* _Given records_:
——————

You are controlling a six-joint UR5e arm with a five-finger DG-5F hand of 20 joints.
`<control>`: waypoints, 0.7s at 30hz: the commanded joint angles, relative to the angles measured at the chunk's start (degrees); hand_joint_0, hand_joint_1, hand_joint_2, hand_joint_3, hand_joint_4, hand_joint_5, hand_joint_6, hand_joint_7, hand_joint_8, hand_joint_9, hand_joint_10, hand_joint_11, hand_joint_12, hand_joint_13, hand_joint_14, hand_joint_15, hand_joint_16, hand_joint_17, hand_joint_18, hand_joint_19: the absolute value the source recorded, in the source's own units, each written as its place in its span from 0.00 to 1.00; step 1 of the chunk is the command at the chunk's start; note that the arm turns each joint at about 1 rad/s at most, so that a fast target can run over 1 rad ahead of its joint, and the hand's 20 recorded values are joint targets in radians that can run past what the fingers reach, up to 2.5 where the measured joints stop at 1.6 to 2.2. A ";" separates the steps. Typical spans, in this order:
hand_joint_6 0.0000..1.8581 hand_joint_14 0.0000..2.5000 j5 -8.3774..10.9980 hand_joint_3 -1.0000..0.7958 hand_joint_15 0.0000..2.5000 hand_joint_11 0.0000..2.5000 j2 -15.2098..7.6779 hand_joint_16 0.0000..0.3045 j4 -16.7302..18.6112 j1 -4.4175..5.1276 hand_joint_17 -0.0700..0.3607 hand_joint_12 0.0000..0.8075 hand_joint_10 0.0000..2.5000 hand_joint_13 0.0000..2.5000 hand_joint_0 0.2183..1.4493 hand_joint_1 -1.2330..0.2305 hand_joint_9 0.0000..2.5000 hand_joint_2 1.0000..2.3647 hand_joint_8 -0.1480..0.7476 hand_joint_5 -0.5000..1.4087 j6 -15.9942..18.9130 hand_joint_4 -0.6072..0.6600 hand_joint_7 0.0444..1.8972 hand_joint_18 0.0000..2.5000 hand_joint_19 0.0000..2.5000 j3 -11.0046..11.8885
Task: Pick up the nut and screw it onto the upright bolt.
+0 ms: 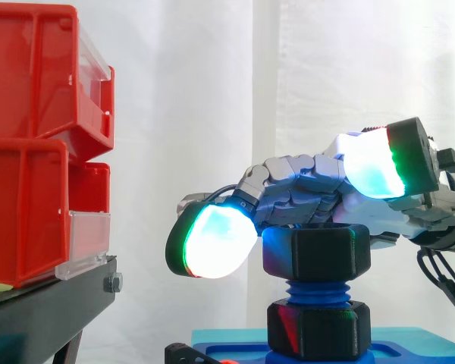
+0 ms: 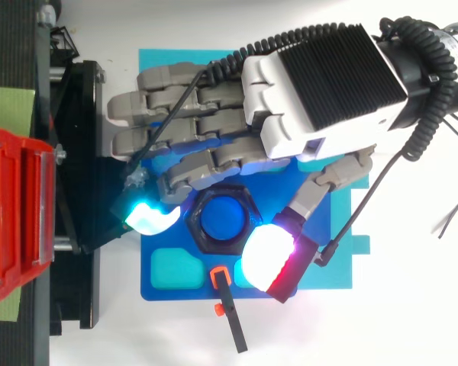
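A black hex nut (image 1: 318,254) (image 2: 201,240) sits level on top of the blue upright bolt (image 1: 316,292) (image 2: 223,221), with threads showing below it. A second black nut (image 1: 318,327) rests at the bolt's foot on the blue base plate (image 2: 156,288). My hand (image 2: 320,84) (image 1: 303,189) reaches over the bolt from the right, fingers loosely bent. One glowing fingertip (image 1: 212,243) hangs just left of the upper nut at its height. The thumb's pad (image 1: 375,171) (image 2: 269,258) is right of the nut and higher than it. Nothing is held.
Red bins (image 1: 30,136) (image 2: 11,213) stand stacked on a black stand (image 1: 53,299) to the left, close to the fingertips. A thin black tool with an orange clip (image 2: 227,305) lies at the front edge of the blue plate. A teal mat (image 2: 332,229) lies under the plate.
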 commanded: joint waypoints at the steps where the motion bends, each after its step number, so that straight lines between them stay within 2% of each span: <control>1: 0.27 0.00 -0.01 0.28 0.00 0.00 -0.02 0.13 0.00 -0.03 0.38 0.40 0.00 0.00 0.18 0.78 0.08 0.00 0.40 0.17 0.01 0.60 0.38 0.00 0.00 0.00; 14: 0.27 0.00 -0.37 0.28 0.00 0.00 -0.02 0.12 0.27 -0.11 0.35 0.38 0.00 0.00 0.19 0.77 0.11 0.00 0.42 0.19 0.10 0.63 0.54 0.00 0.00 0.00; 21: 0.27 0.00 -0.81 0.28 0.00 0.00 -0.02 0.11 0.71 -0.38 0.34 0.37 0.00 0.02 0.19 0.75 0.12 0.00 0.42 0.20 0.27 0.61 0.58 0.00 0.00 0.00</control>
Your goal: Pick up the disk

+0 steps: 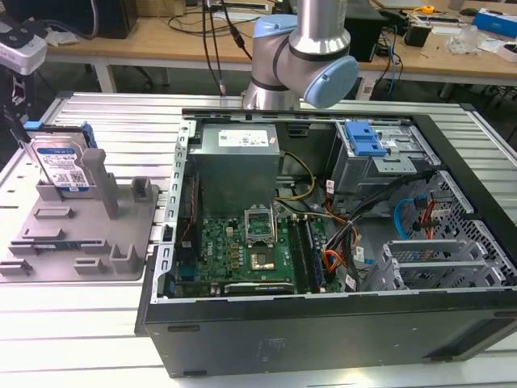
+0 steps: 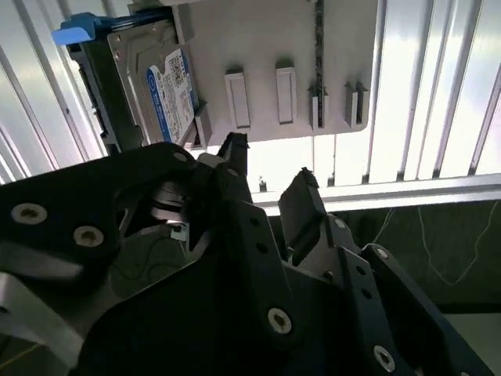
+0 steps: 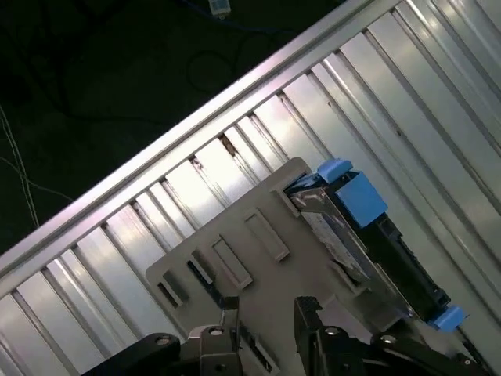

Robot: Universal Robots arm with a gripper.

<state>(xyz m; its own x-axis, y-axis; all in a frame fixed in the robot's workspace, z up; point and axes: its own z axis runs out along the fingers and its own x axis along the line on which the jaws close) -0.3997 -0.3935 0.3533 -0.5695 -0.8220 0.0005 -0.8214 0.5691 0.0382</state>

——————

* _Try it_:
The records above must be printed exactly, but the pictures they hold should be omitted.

* _Answer to this task_:
You are controlling a six-joint UR5e arm with a five-finger DG-5F hand of 20 joints.
`<control>`: waypoints, 0.7s at 30hz: the commanded joint angles, relative to the angles measured at the chunk's start (degrees); hand_joint_0, hand_joint_1, hand_joint_2, hand_joint_3, hand_joint_4, hand_joint_5, hand_joint_6, hand_joint_7, hand_joint_8, hand_joint_9, hand_joint_10, hand_joint_11, hand_joint_12, hand_joint_13, hand_joint_14, hand_joint_15, hand_joint_16, hand_joint_17, hand_joint_18, hand_joint_19: the absolute value the source recorded, in the source's own units, each written as its place in its span from 0.00 to 1.00; step 1 of the chunk is the command at the chunk's start; note that the arm turns each joint at about 1 rad/s at most, so that a fast target can run over 1 rad ahead of its joint, and the hand's 20 recorded values are joint targets in radians that can run past what the fingers reach, up to 2.5 where the measured joints stop at 1.6 to 2.2. A ";" separates the steps. Typical spans, in this order:
hand_joint_6 0.0000..1.8581 hand_joint_14 0.0000..2.5000 j5 -8.3774..10.9980 hand_joint_3 -1.0000..0.7958 hand_joint_15 0.0000..2.5000 hand_joint_11 0.0000..2.5000 j2 -15.2098..7.6779 hand_joint_16 0.0000..0.3045 j4 -16.7302..18.6112 j1 -4.4175..5.1276 hand_joint_17 -0.0700..0.3607 hand_joint_12 0.0000..0.8075 hand_joint_10 0.0000..2.5000 hand_joint_13 0.0000..2.5000 hand_joint_0 0.2183..1.4493 hand_joint_1 -1.2330..0.2305 hand_joint_9 0.0000..2.5000 hand_joint_2 1.0000..2.3647 hand_joint_8 -0.1480..0.7476 hand_joint_5 -0.5000..1.4087 j6 -15.9942..18.9130 hand_joint_4 -0.6072..0.6600 hand_joint_7 0.0444..1.8972 hand_joint_18 0.0000..2.5000 hand_joint_19 0.0000..2.5000 j3 -11.0046..11.8885
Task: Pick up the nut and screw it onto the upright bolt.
+0 ms: 
+0 ms: 
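A black hex nut (image 1: 318,254) (image 2: 201,240) sits level on top of the blue upright bolt (image 1: 316,292) (image 2: 223,221), with threads showing below it. A second black nut (image 1: 318,327) rests at the bolt's foot on the blue base plate (image 2: 156,288). My hand (image 2: 320,84) (image 1: 303,189) reaches over the bolt from the right, fingers loosely bent. One glowing fingertip (image 1: 212,243) hangs just left of the upper nut at its height. The thumb's pad (image 1: 375,171) (image 2: 269,258) is right of the nut and higher than it. Nothing is held.
Red bins (image 1: 30,136) (image 2: 11,213) stand stacked on a black stand (image 1: 53,299) to the left, close to the fingertips. A thin black tool with an orange clip (image 2: 227,305) lies at the front edge of the blue plate. A teal mat (image 2: 332,229) lies under the plate.
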 commanded: joint waypoints at the steps where the motion bends, each after its step number, so that straight lines between them stay within 2% of each span: <control>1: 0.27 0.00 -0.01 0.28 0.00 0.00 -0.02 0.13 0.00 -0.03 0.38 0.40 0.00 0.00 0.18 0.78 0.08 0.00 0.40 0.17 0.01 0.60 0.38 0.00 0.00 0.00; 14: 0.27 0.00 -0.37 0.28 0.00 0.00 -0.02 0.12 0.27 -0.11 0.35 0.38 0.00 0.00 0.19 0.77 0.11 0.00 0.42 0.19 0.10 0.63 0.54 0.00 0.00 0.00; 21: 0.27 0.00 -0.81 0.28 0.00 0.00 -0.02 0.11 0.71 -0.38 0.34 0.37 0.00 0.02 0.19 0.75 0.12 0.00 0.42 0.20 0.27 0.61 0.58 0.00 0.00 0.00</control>
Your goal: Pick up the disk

+0 steps: 
+0 steps: 
+0 steps: 

Robot: Universal Robots arm with a gripper.

<state>(xyz m; its own x-axis, y-axis; all in a frame fixed in the robot's workspace, z up; point and axes: its own z axis runs out along the fingers and its own x axis along the line on which the jaws close) -0.3997 -0.3935 0.3533 -0.5695 -0.8220 0.0005 -0.8214 0.5691 0.0382</state>

The response to the exercise has been completed.